Microsoft introduces Caret Browsing feature in Chromium Edge

Martin Brinkmann
Aug 7, 2019
Internet Explorer, Microsoft Edge

Work on the Chromium-based Microsoft Edge browser continues and Microsoft adds new features to preview versions of the browser on a weekly basis. The latest build introduces Caret Browsing, an accessibility feature, in the Chromium-based Microsoft Edge browser.

The feature is hidden behind an experimental flag currently and the functionality is only available in the Canary version of Microsoft Edge. It will take some time before it reaches other beta channels of the browser; a stable version of the browser is not yet available.

Caret Browsing enables navigation on the webpage and text selection with the keyboard on webpages in Microsoft Edge when enabled.

Caret Browsing is a native feature of Internet Explorer, the classic Microsoft Edge web browser, and the Mozilla Firefox web browser. Users of these browsers tap on F7 on the keyboard to enable Caret Browsing in the web browser.

Chromium users may download the Google Caret Browsing extension from the Chrome Web Store to integrate the functionality in Chrome and other Chromium-based browsers such as Vivaldi, Opera, or Brave.

Microsoft identified several issues that drove the company's decision to integrate Caret Browsing natively in the Edge browser.
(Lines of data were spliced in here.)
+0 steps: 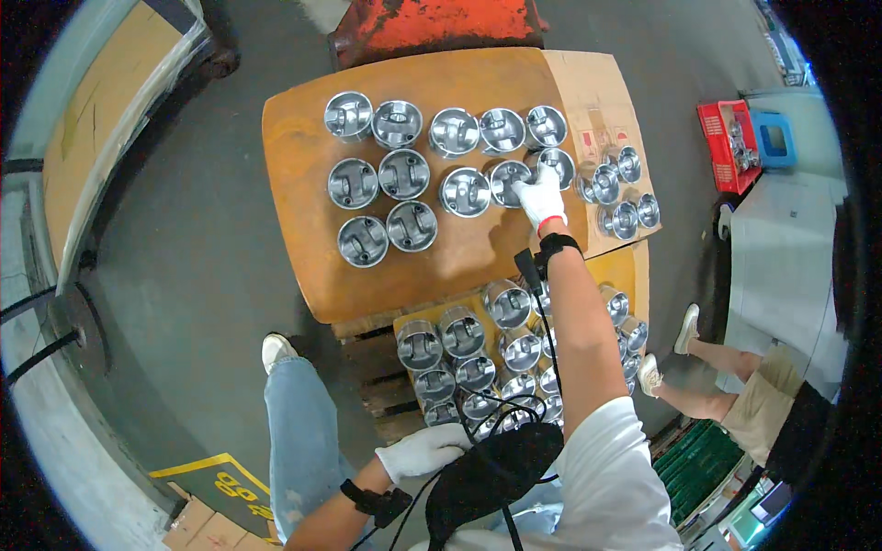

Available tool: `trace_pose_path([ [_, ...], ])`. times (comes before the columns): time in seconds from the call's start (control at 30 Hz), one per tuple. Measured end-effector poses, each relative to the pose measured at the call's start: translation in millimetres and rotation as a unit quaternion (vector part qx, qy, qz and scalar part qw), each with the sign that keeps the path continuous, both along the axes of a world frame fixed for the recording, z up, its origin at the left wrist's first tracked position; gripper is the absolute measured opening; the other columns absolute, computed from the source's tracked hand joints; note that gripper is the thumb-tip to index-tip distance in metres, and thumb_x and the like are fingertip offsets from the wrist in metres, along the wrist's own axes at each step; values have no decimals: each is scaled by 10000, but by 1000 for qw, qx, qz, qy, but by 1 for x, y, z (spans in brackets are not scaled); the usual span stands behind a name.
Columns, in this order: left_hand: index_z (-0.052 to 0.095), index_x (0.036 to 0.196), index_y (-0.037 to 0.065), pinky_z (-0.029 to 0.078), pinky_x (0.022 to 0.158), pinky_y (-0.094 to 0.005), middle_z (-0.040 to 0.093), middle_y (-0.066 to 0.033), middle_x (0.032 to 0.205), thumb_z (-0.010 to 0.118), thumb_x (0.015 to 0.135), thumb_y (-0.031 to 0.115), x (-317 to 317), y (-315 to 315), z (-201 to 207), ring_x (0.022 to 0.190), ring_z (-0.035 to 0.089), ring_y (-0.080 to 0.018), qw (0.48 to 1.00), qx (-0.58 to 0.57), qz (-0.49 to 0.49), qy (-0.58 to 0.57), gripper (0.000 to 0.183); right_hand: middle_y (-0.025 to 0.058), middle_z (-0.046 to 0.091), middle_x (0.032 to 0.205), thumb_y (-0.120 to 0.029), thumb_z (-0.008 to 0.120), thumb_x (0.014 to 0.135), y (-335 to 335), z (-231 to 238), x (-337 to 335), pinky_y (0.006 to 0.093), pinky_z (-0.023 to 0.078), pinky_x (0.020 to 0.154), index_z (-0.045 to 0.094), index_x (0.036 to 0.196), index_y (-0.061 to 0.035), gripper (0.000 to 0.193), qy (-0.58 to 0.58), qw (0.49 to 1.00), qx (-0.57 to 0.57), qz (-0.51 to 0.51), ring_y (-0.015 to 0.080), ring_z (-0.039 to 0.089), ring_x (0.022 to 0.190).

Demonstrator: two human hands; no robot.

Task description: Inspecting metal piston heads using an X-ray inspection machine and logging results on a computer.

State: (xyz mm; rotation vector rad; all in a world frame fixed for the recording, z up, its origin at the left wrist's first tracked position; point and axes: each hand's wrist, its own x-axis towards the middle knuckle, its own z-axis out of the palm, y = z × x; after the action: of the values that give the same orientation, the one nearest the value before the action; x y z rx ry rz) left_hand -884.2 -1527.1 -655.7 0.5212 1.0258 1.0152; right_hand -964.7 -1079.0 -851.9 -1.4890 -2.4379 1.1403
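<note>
Shiny metal pistons [362, 241] stand in rows on a brown board [303, 275]. My right hand [542, 198], in a white glove, reaches across to the right end of the middle row. Its fingers close on the rim of a piston [558, 165], and the thumb lies beside the neighbouring piston [506, 184]. The glove hides part of both. Low in the view, my gloved left hand [421, 453] hangs near the stacked pistons [420, 347], its fingers loosely stretched and holding nothing visible. Black cables and a dark pouch cover its fingertips in part.
Smaller metal pieces [625, 219] stand on cardboard [588, 78] at the right. A wooden pallet [381, 381] lies beneath the nearer stack. An orange-red metal piece [436, 32] sits beyond the board. A red crate [721, 151] and another person's legs [703, 376] are to the right.
</note>
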Motion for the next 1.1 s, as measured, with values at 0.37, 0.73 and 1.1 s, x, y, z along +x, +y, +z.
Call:
trace_pose_path([
  [0.37, 629, 1179, 8, 394, 1158, -422, 616, -154, 1370, 549, 1010, 126, 4, 1, -4, 1322, 546, -321, 998, -22, -49, -41, 221, 290, 637, 1271, -197, 722, 801, -31, 25, -10, 463, 487, 1043, 629, 1253, 9, 505, -27, 989, 147, 14, 438, 604, 1202],
  [0.73, 667, 1156, -10, 404, 1132, -359, 595, -143, 1394, 550, 1030, 155, 7, -7, 0, 1310, 543, -259, 995, 12, -22, -99, 238, 203, 575, 1468, -289, 732, 960, -162, 203, 236, 414, 440, 1141, 563, 1440, -18, 576, -48, 891, -430, 134, 328, 565, 1349],
  [1.1, 670, 1251, -34, 336, 1202, -403, 562, -171, 1465, 520, 1023, 158, 33, -41, 79, 1387, 503, -270, 991, 46, -44, -119, 334, 57, 670, 1308, -348, 671, 994, -295, 336, 398, 363, 498, 1002, 602, 1403, -24, 526, -20, 781, -623, 42, 181, 619, 1118],
])
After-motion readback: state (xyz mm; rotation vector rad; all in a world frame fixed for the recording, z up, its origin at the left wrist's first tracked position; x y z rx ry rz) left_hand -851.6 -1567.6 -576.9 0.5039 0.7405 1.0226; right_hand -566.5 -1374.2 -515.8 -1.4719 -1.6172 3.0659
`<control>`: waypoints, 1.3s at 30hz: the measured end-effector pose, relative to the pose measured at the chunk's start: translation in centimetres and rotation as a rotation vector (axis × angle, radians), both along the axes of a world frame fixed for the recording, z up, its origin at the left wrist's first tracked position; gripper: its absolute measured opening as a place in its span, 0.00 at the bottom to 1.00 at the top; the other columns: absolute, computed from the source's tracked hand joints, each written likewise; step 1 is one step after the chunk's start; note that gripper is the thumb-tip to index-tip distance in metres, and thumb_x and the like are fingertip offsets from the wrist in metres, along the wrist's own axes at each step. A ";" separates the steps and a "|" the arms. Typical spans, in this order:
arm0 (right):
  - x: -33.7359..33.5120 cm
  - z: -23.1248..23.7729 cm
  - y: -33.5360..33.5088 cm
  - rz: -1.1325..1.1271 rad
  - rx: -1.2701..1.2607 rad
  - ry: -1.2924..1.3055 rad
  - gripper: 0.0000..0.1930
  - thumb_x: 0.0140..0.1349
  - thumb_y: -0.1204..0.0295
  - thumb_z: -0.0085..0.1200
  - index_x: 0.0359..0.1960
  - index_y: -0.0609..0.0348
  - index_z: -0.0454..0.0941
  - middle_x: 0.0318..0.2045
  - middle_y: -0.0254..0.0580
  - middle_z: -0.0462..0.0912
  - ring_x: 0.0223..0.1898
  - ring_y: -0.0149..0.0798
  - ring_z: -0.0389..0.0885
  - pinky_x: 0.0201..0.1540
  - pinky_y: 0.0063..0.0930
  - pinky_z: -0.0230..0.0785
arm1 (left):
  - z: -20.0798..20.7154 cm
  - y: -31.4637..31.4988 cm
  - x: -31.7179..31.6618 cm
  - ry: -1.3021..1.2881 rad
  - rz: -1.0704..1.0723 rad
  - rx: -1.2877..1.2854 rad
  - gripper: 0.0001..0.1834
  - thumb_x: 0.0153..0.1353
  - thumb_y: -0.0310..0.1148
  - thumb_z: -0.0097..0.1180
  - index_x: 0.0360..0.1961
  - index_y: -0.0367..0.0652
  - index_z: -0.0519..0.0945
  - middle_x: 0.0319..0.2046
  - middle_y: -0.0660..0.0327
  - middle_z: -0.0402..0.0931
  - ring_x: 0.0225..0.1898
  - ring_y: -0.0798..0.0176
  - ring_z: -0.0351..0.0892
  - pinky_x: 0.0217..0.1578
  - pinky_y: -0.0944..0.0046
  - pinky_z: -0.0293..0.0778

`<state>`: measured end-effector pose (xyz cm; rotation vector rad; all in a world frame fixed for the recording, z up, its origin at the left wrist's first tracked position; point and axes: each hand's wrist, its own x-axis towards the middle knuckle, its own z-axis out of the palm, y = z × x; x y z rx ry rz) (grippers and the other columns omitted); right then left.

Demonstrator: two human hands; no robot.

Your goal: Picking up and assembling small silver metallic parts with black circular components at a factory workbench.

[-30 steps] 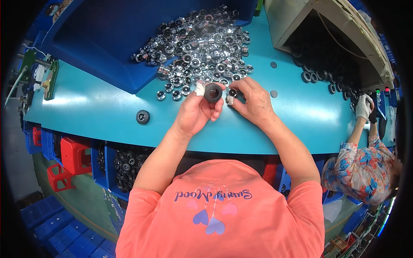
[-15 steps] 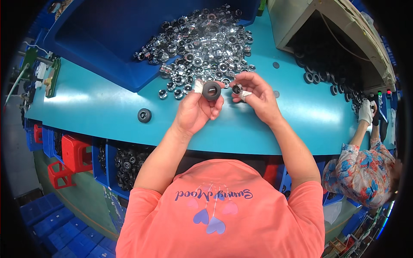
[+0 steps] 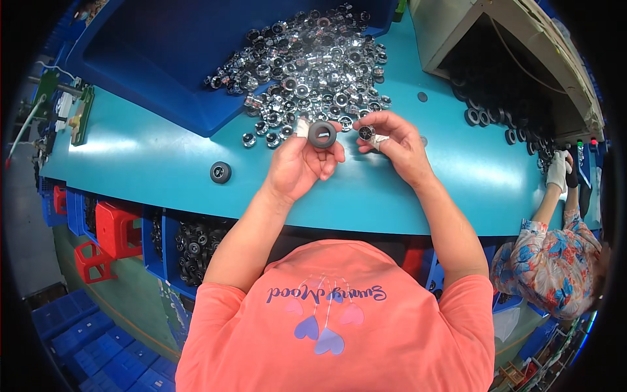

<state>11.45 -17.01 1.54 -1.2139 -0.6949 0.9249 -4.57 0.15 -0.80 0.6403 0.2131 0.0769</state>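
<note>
My left hand [image 3: 294, 166] grips a small black toy tyre [image 3: 313, 136] between thumb and fingers, its hole facing up. White tape is wrapped round the thumb. To its right, a short gap away, my right hand [image 3: 403, 149] pinches a small chrome and black wheel hub [image 3: 366, 133]; white wrapping shows on a finger there too. Just beyond both hands spreads a heap of similar shiny hubs [image 3: 307, 75], spilling from a tilted blue bin [image 3: 196, 108]. An assembled wheel with its tyre [image 3: 221, 172] lies alone on the turquoise table [image 3: 366, 202], left of my left hand.
A cream box-like housing [image 3: 450, 42] stands at the back right, with black tyres [image 3: 483, 117] spilling from its opening. At far right a co-worker's gloved hand [image 3: 558, 171] is busy. Blue crates of black wheels [image 3: 194, 251] and red stools [image 3: 116, 228] sit below the table's edge.
The hub in my right hand has turned so its spoked face shows more. My right hand has shifted slightly right. The left still holds the tyre.
</note>
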 end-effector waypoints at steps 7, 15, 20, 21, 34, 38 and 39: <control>0.0 -0.1 0.0 -0.019 -0.003 -0.008 0.19 0.59 0.84 0.47 0.52 0.64 0.77 0.50 0.40 0.80 0.48 0.33 0.81 0.50 0.30 0.79 | 1.2 -0.8 -0.1 0.055 0.114 0.308 0.28 0.72 0.52 0.48 0.58 0.38 0.74 0.35 0.58 0.79 0.28 0.70 0.72 0.28 0.69 0.67; 0.1 -0.3 -0.1 -0.042 -0.023 -0.012 0.19 0.58 0.84 0.47 0.52 0.65 0.77 0.50 0.40 0.80 0.47 0.33 0.82 0.49 0.29 0.79 | 1.9 -2.9 -0.2 0.074 0.290 0.962 0.28 0.49 0.31 0.78 0.51 0.43 0.78 0.41 0.67 0.78 0.38 0.75 0.77 0.37 0.74 0.75; 0.1 -0.4 -0.1 -0.021 -0.025 -0.017 0.19 0.58 0.84 0.47 0.52 0.65 0.77 0.50 0.40 0.80 0.48 0.33 0.82 0.49 0.29 0.79 | 2.3 -3.1 -0.2 0.089 0.324 1.079 0.28 0.48 0.29 0.78 0.50 0.42 0.79 0.42 0.66 0.77 0.39 0.75 0.77 0.35 0.74 0.76; 0.1 -0.4 -0.1 -0.017 -0.025 -0.020 0.19 0.58 0.84 0.47 0.52 0.65 0.77 0.50 0.39 0.80 0.48 0.33 0.82 0.50 0.29 0.79 | 2.3 -3.1 -0.2 0.088 0.326 1.091 0.28 0.48 0.28 0.78 0.51 0.42 0.79 0.42 0.66 0.77 0.39 0.75 0.78 0.35 0.74 0.76; -0.1 -0.6 -0.2 0.080 -0.029 -0.026 0.18 0.60 0.83 0.49 0.53 0.65 0.77 0.49 0.39 0.81 0.47 0.32 0.81 0.50 0.29 0.78 | 1.8 -3.1 -0.2 0.029 0.315 0.900 0.30 0.49 0.24 0.77 0.53 0.38 0.76 0.42 0.61 0.81 0.40 0.72 0.83 0.40 0.72 0.82; -0.3 -0.7 -0.2 0.137 -0.042 -0.021 0.18 0.60 0.83 0.49 0.53 0.65 0.77 0.49 0.40 0.81 0.47 0.31 0.81 0.50 0.28 0.77 | 2.3 -3.5 0.1 -0.014 0.311 0.747 0.29 0.51 0.22 0.75 0.54 0.37 0.75 0.43 0.59 0.81 0.41 0.69 0.85 0.41 0.70 0.83; -0.3 -0.8 -0.2 0.149 -0.047 -0.018 0.18 0.60 0.83 0.48 0.53 0.65 0.77 0.49 0.40 0.81 0.47 0.31 0.81 0.50 0.28 0.77 | 2.3 -3.5 0.1 -0.020 0.306 0.748 0.29 0.52 0.22 0.74 0.55 0.37 0.75 0.43 0.59 0.81 0.41 0.68 0.85 0.41 0.70 0.83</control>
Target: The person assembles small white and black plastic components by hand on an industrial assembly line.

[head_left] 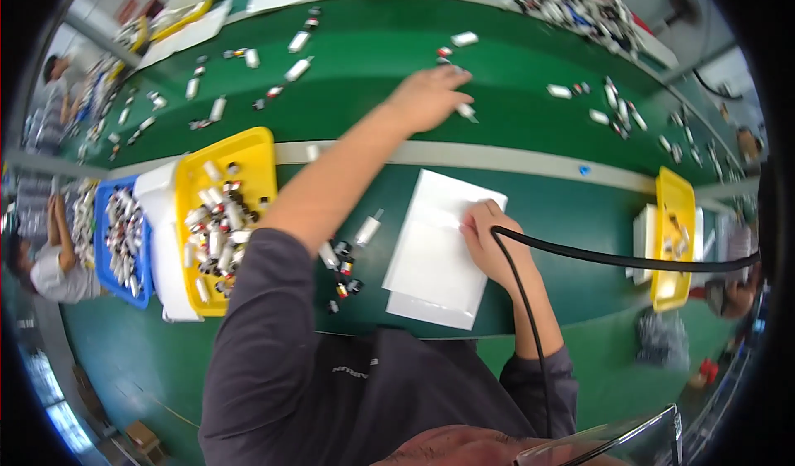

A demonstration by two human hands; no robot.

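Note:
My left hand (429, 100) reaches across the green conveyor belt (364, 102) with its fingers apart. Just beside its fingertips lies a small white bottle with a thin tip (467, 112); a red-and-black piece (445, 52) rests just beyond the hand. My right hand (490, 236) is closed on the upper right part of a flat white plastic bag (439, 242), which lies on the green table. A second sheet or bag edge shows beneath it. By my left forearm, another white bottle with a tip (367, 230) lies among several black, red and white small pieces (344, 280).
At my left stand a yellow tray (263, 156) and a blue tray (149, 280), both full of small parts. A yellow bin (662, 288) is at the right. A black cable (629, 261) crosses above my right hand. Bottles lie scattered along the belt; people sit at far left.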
Most notable, users had to search and install the extension to use it, and issues such as problems with certain Enterprise policies that were caused by delivering the feature as an extension.

microsoft edge caret browsing

Here is what you need to do currently to enable the feature in Microsoft Edge:

  1. Load edge://flags/#edge-caret-browsing in the browser's address bar.
  2. Set the status of the feature to Enabled.
  3. Restart Microsoft Edge.

Setting the flag to Enabled turns Caret Browsing on in Microsoft Edge. You need to enable the feature manually, however, in each session to make use of it. The description of the flag does not reveal information on how to enable it.

All you have to do is press F7 on the keyboard to enable Caret browsing in Edge. Edge displays a "turn on caret browsing" prompt by default. Select "turn on" to enable it. You may check the "Don't ask me again when I press F7" box to disable the prompt in future sessions and enable Caret browsing just by tapping on the F7 key.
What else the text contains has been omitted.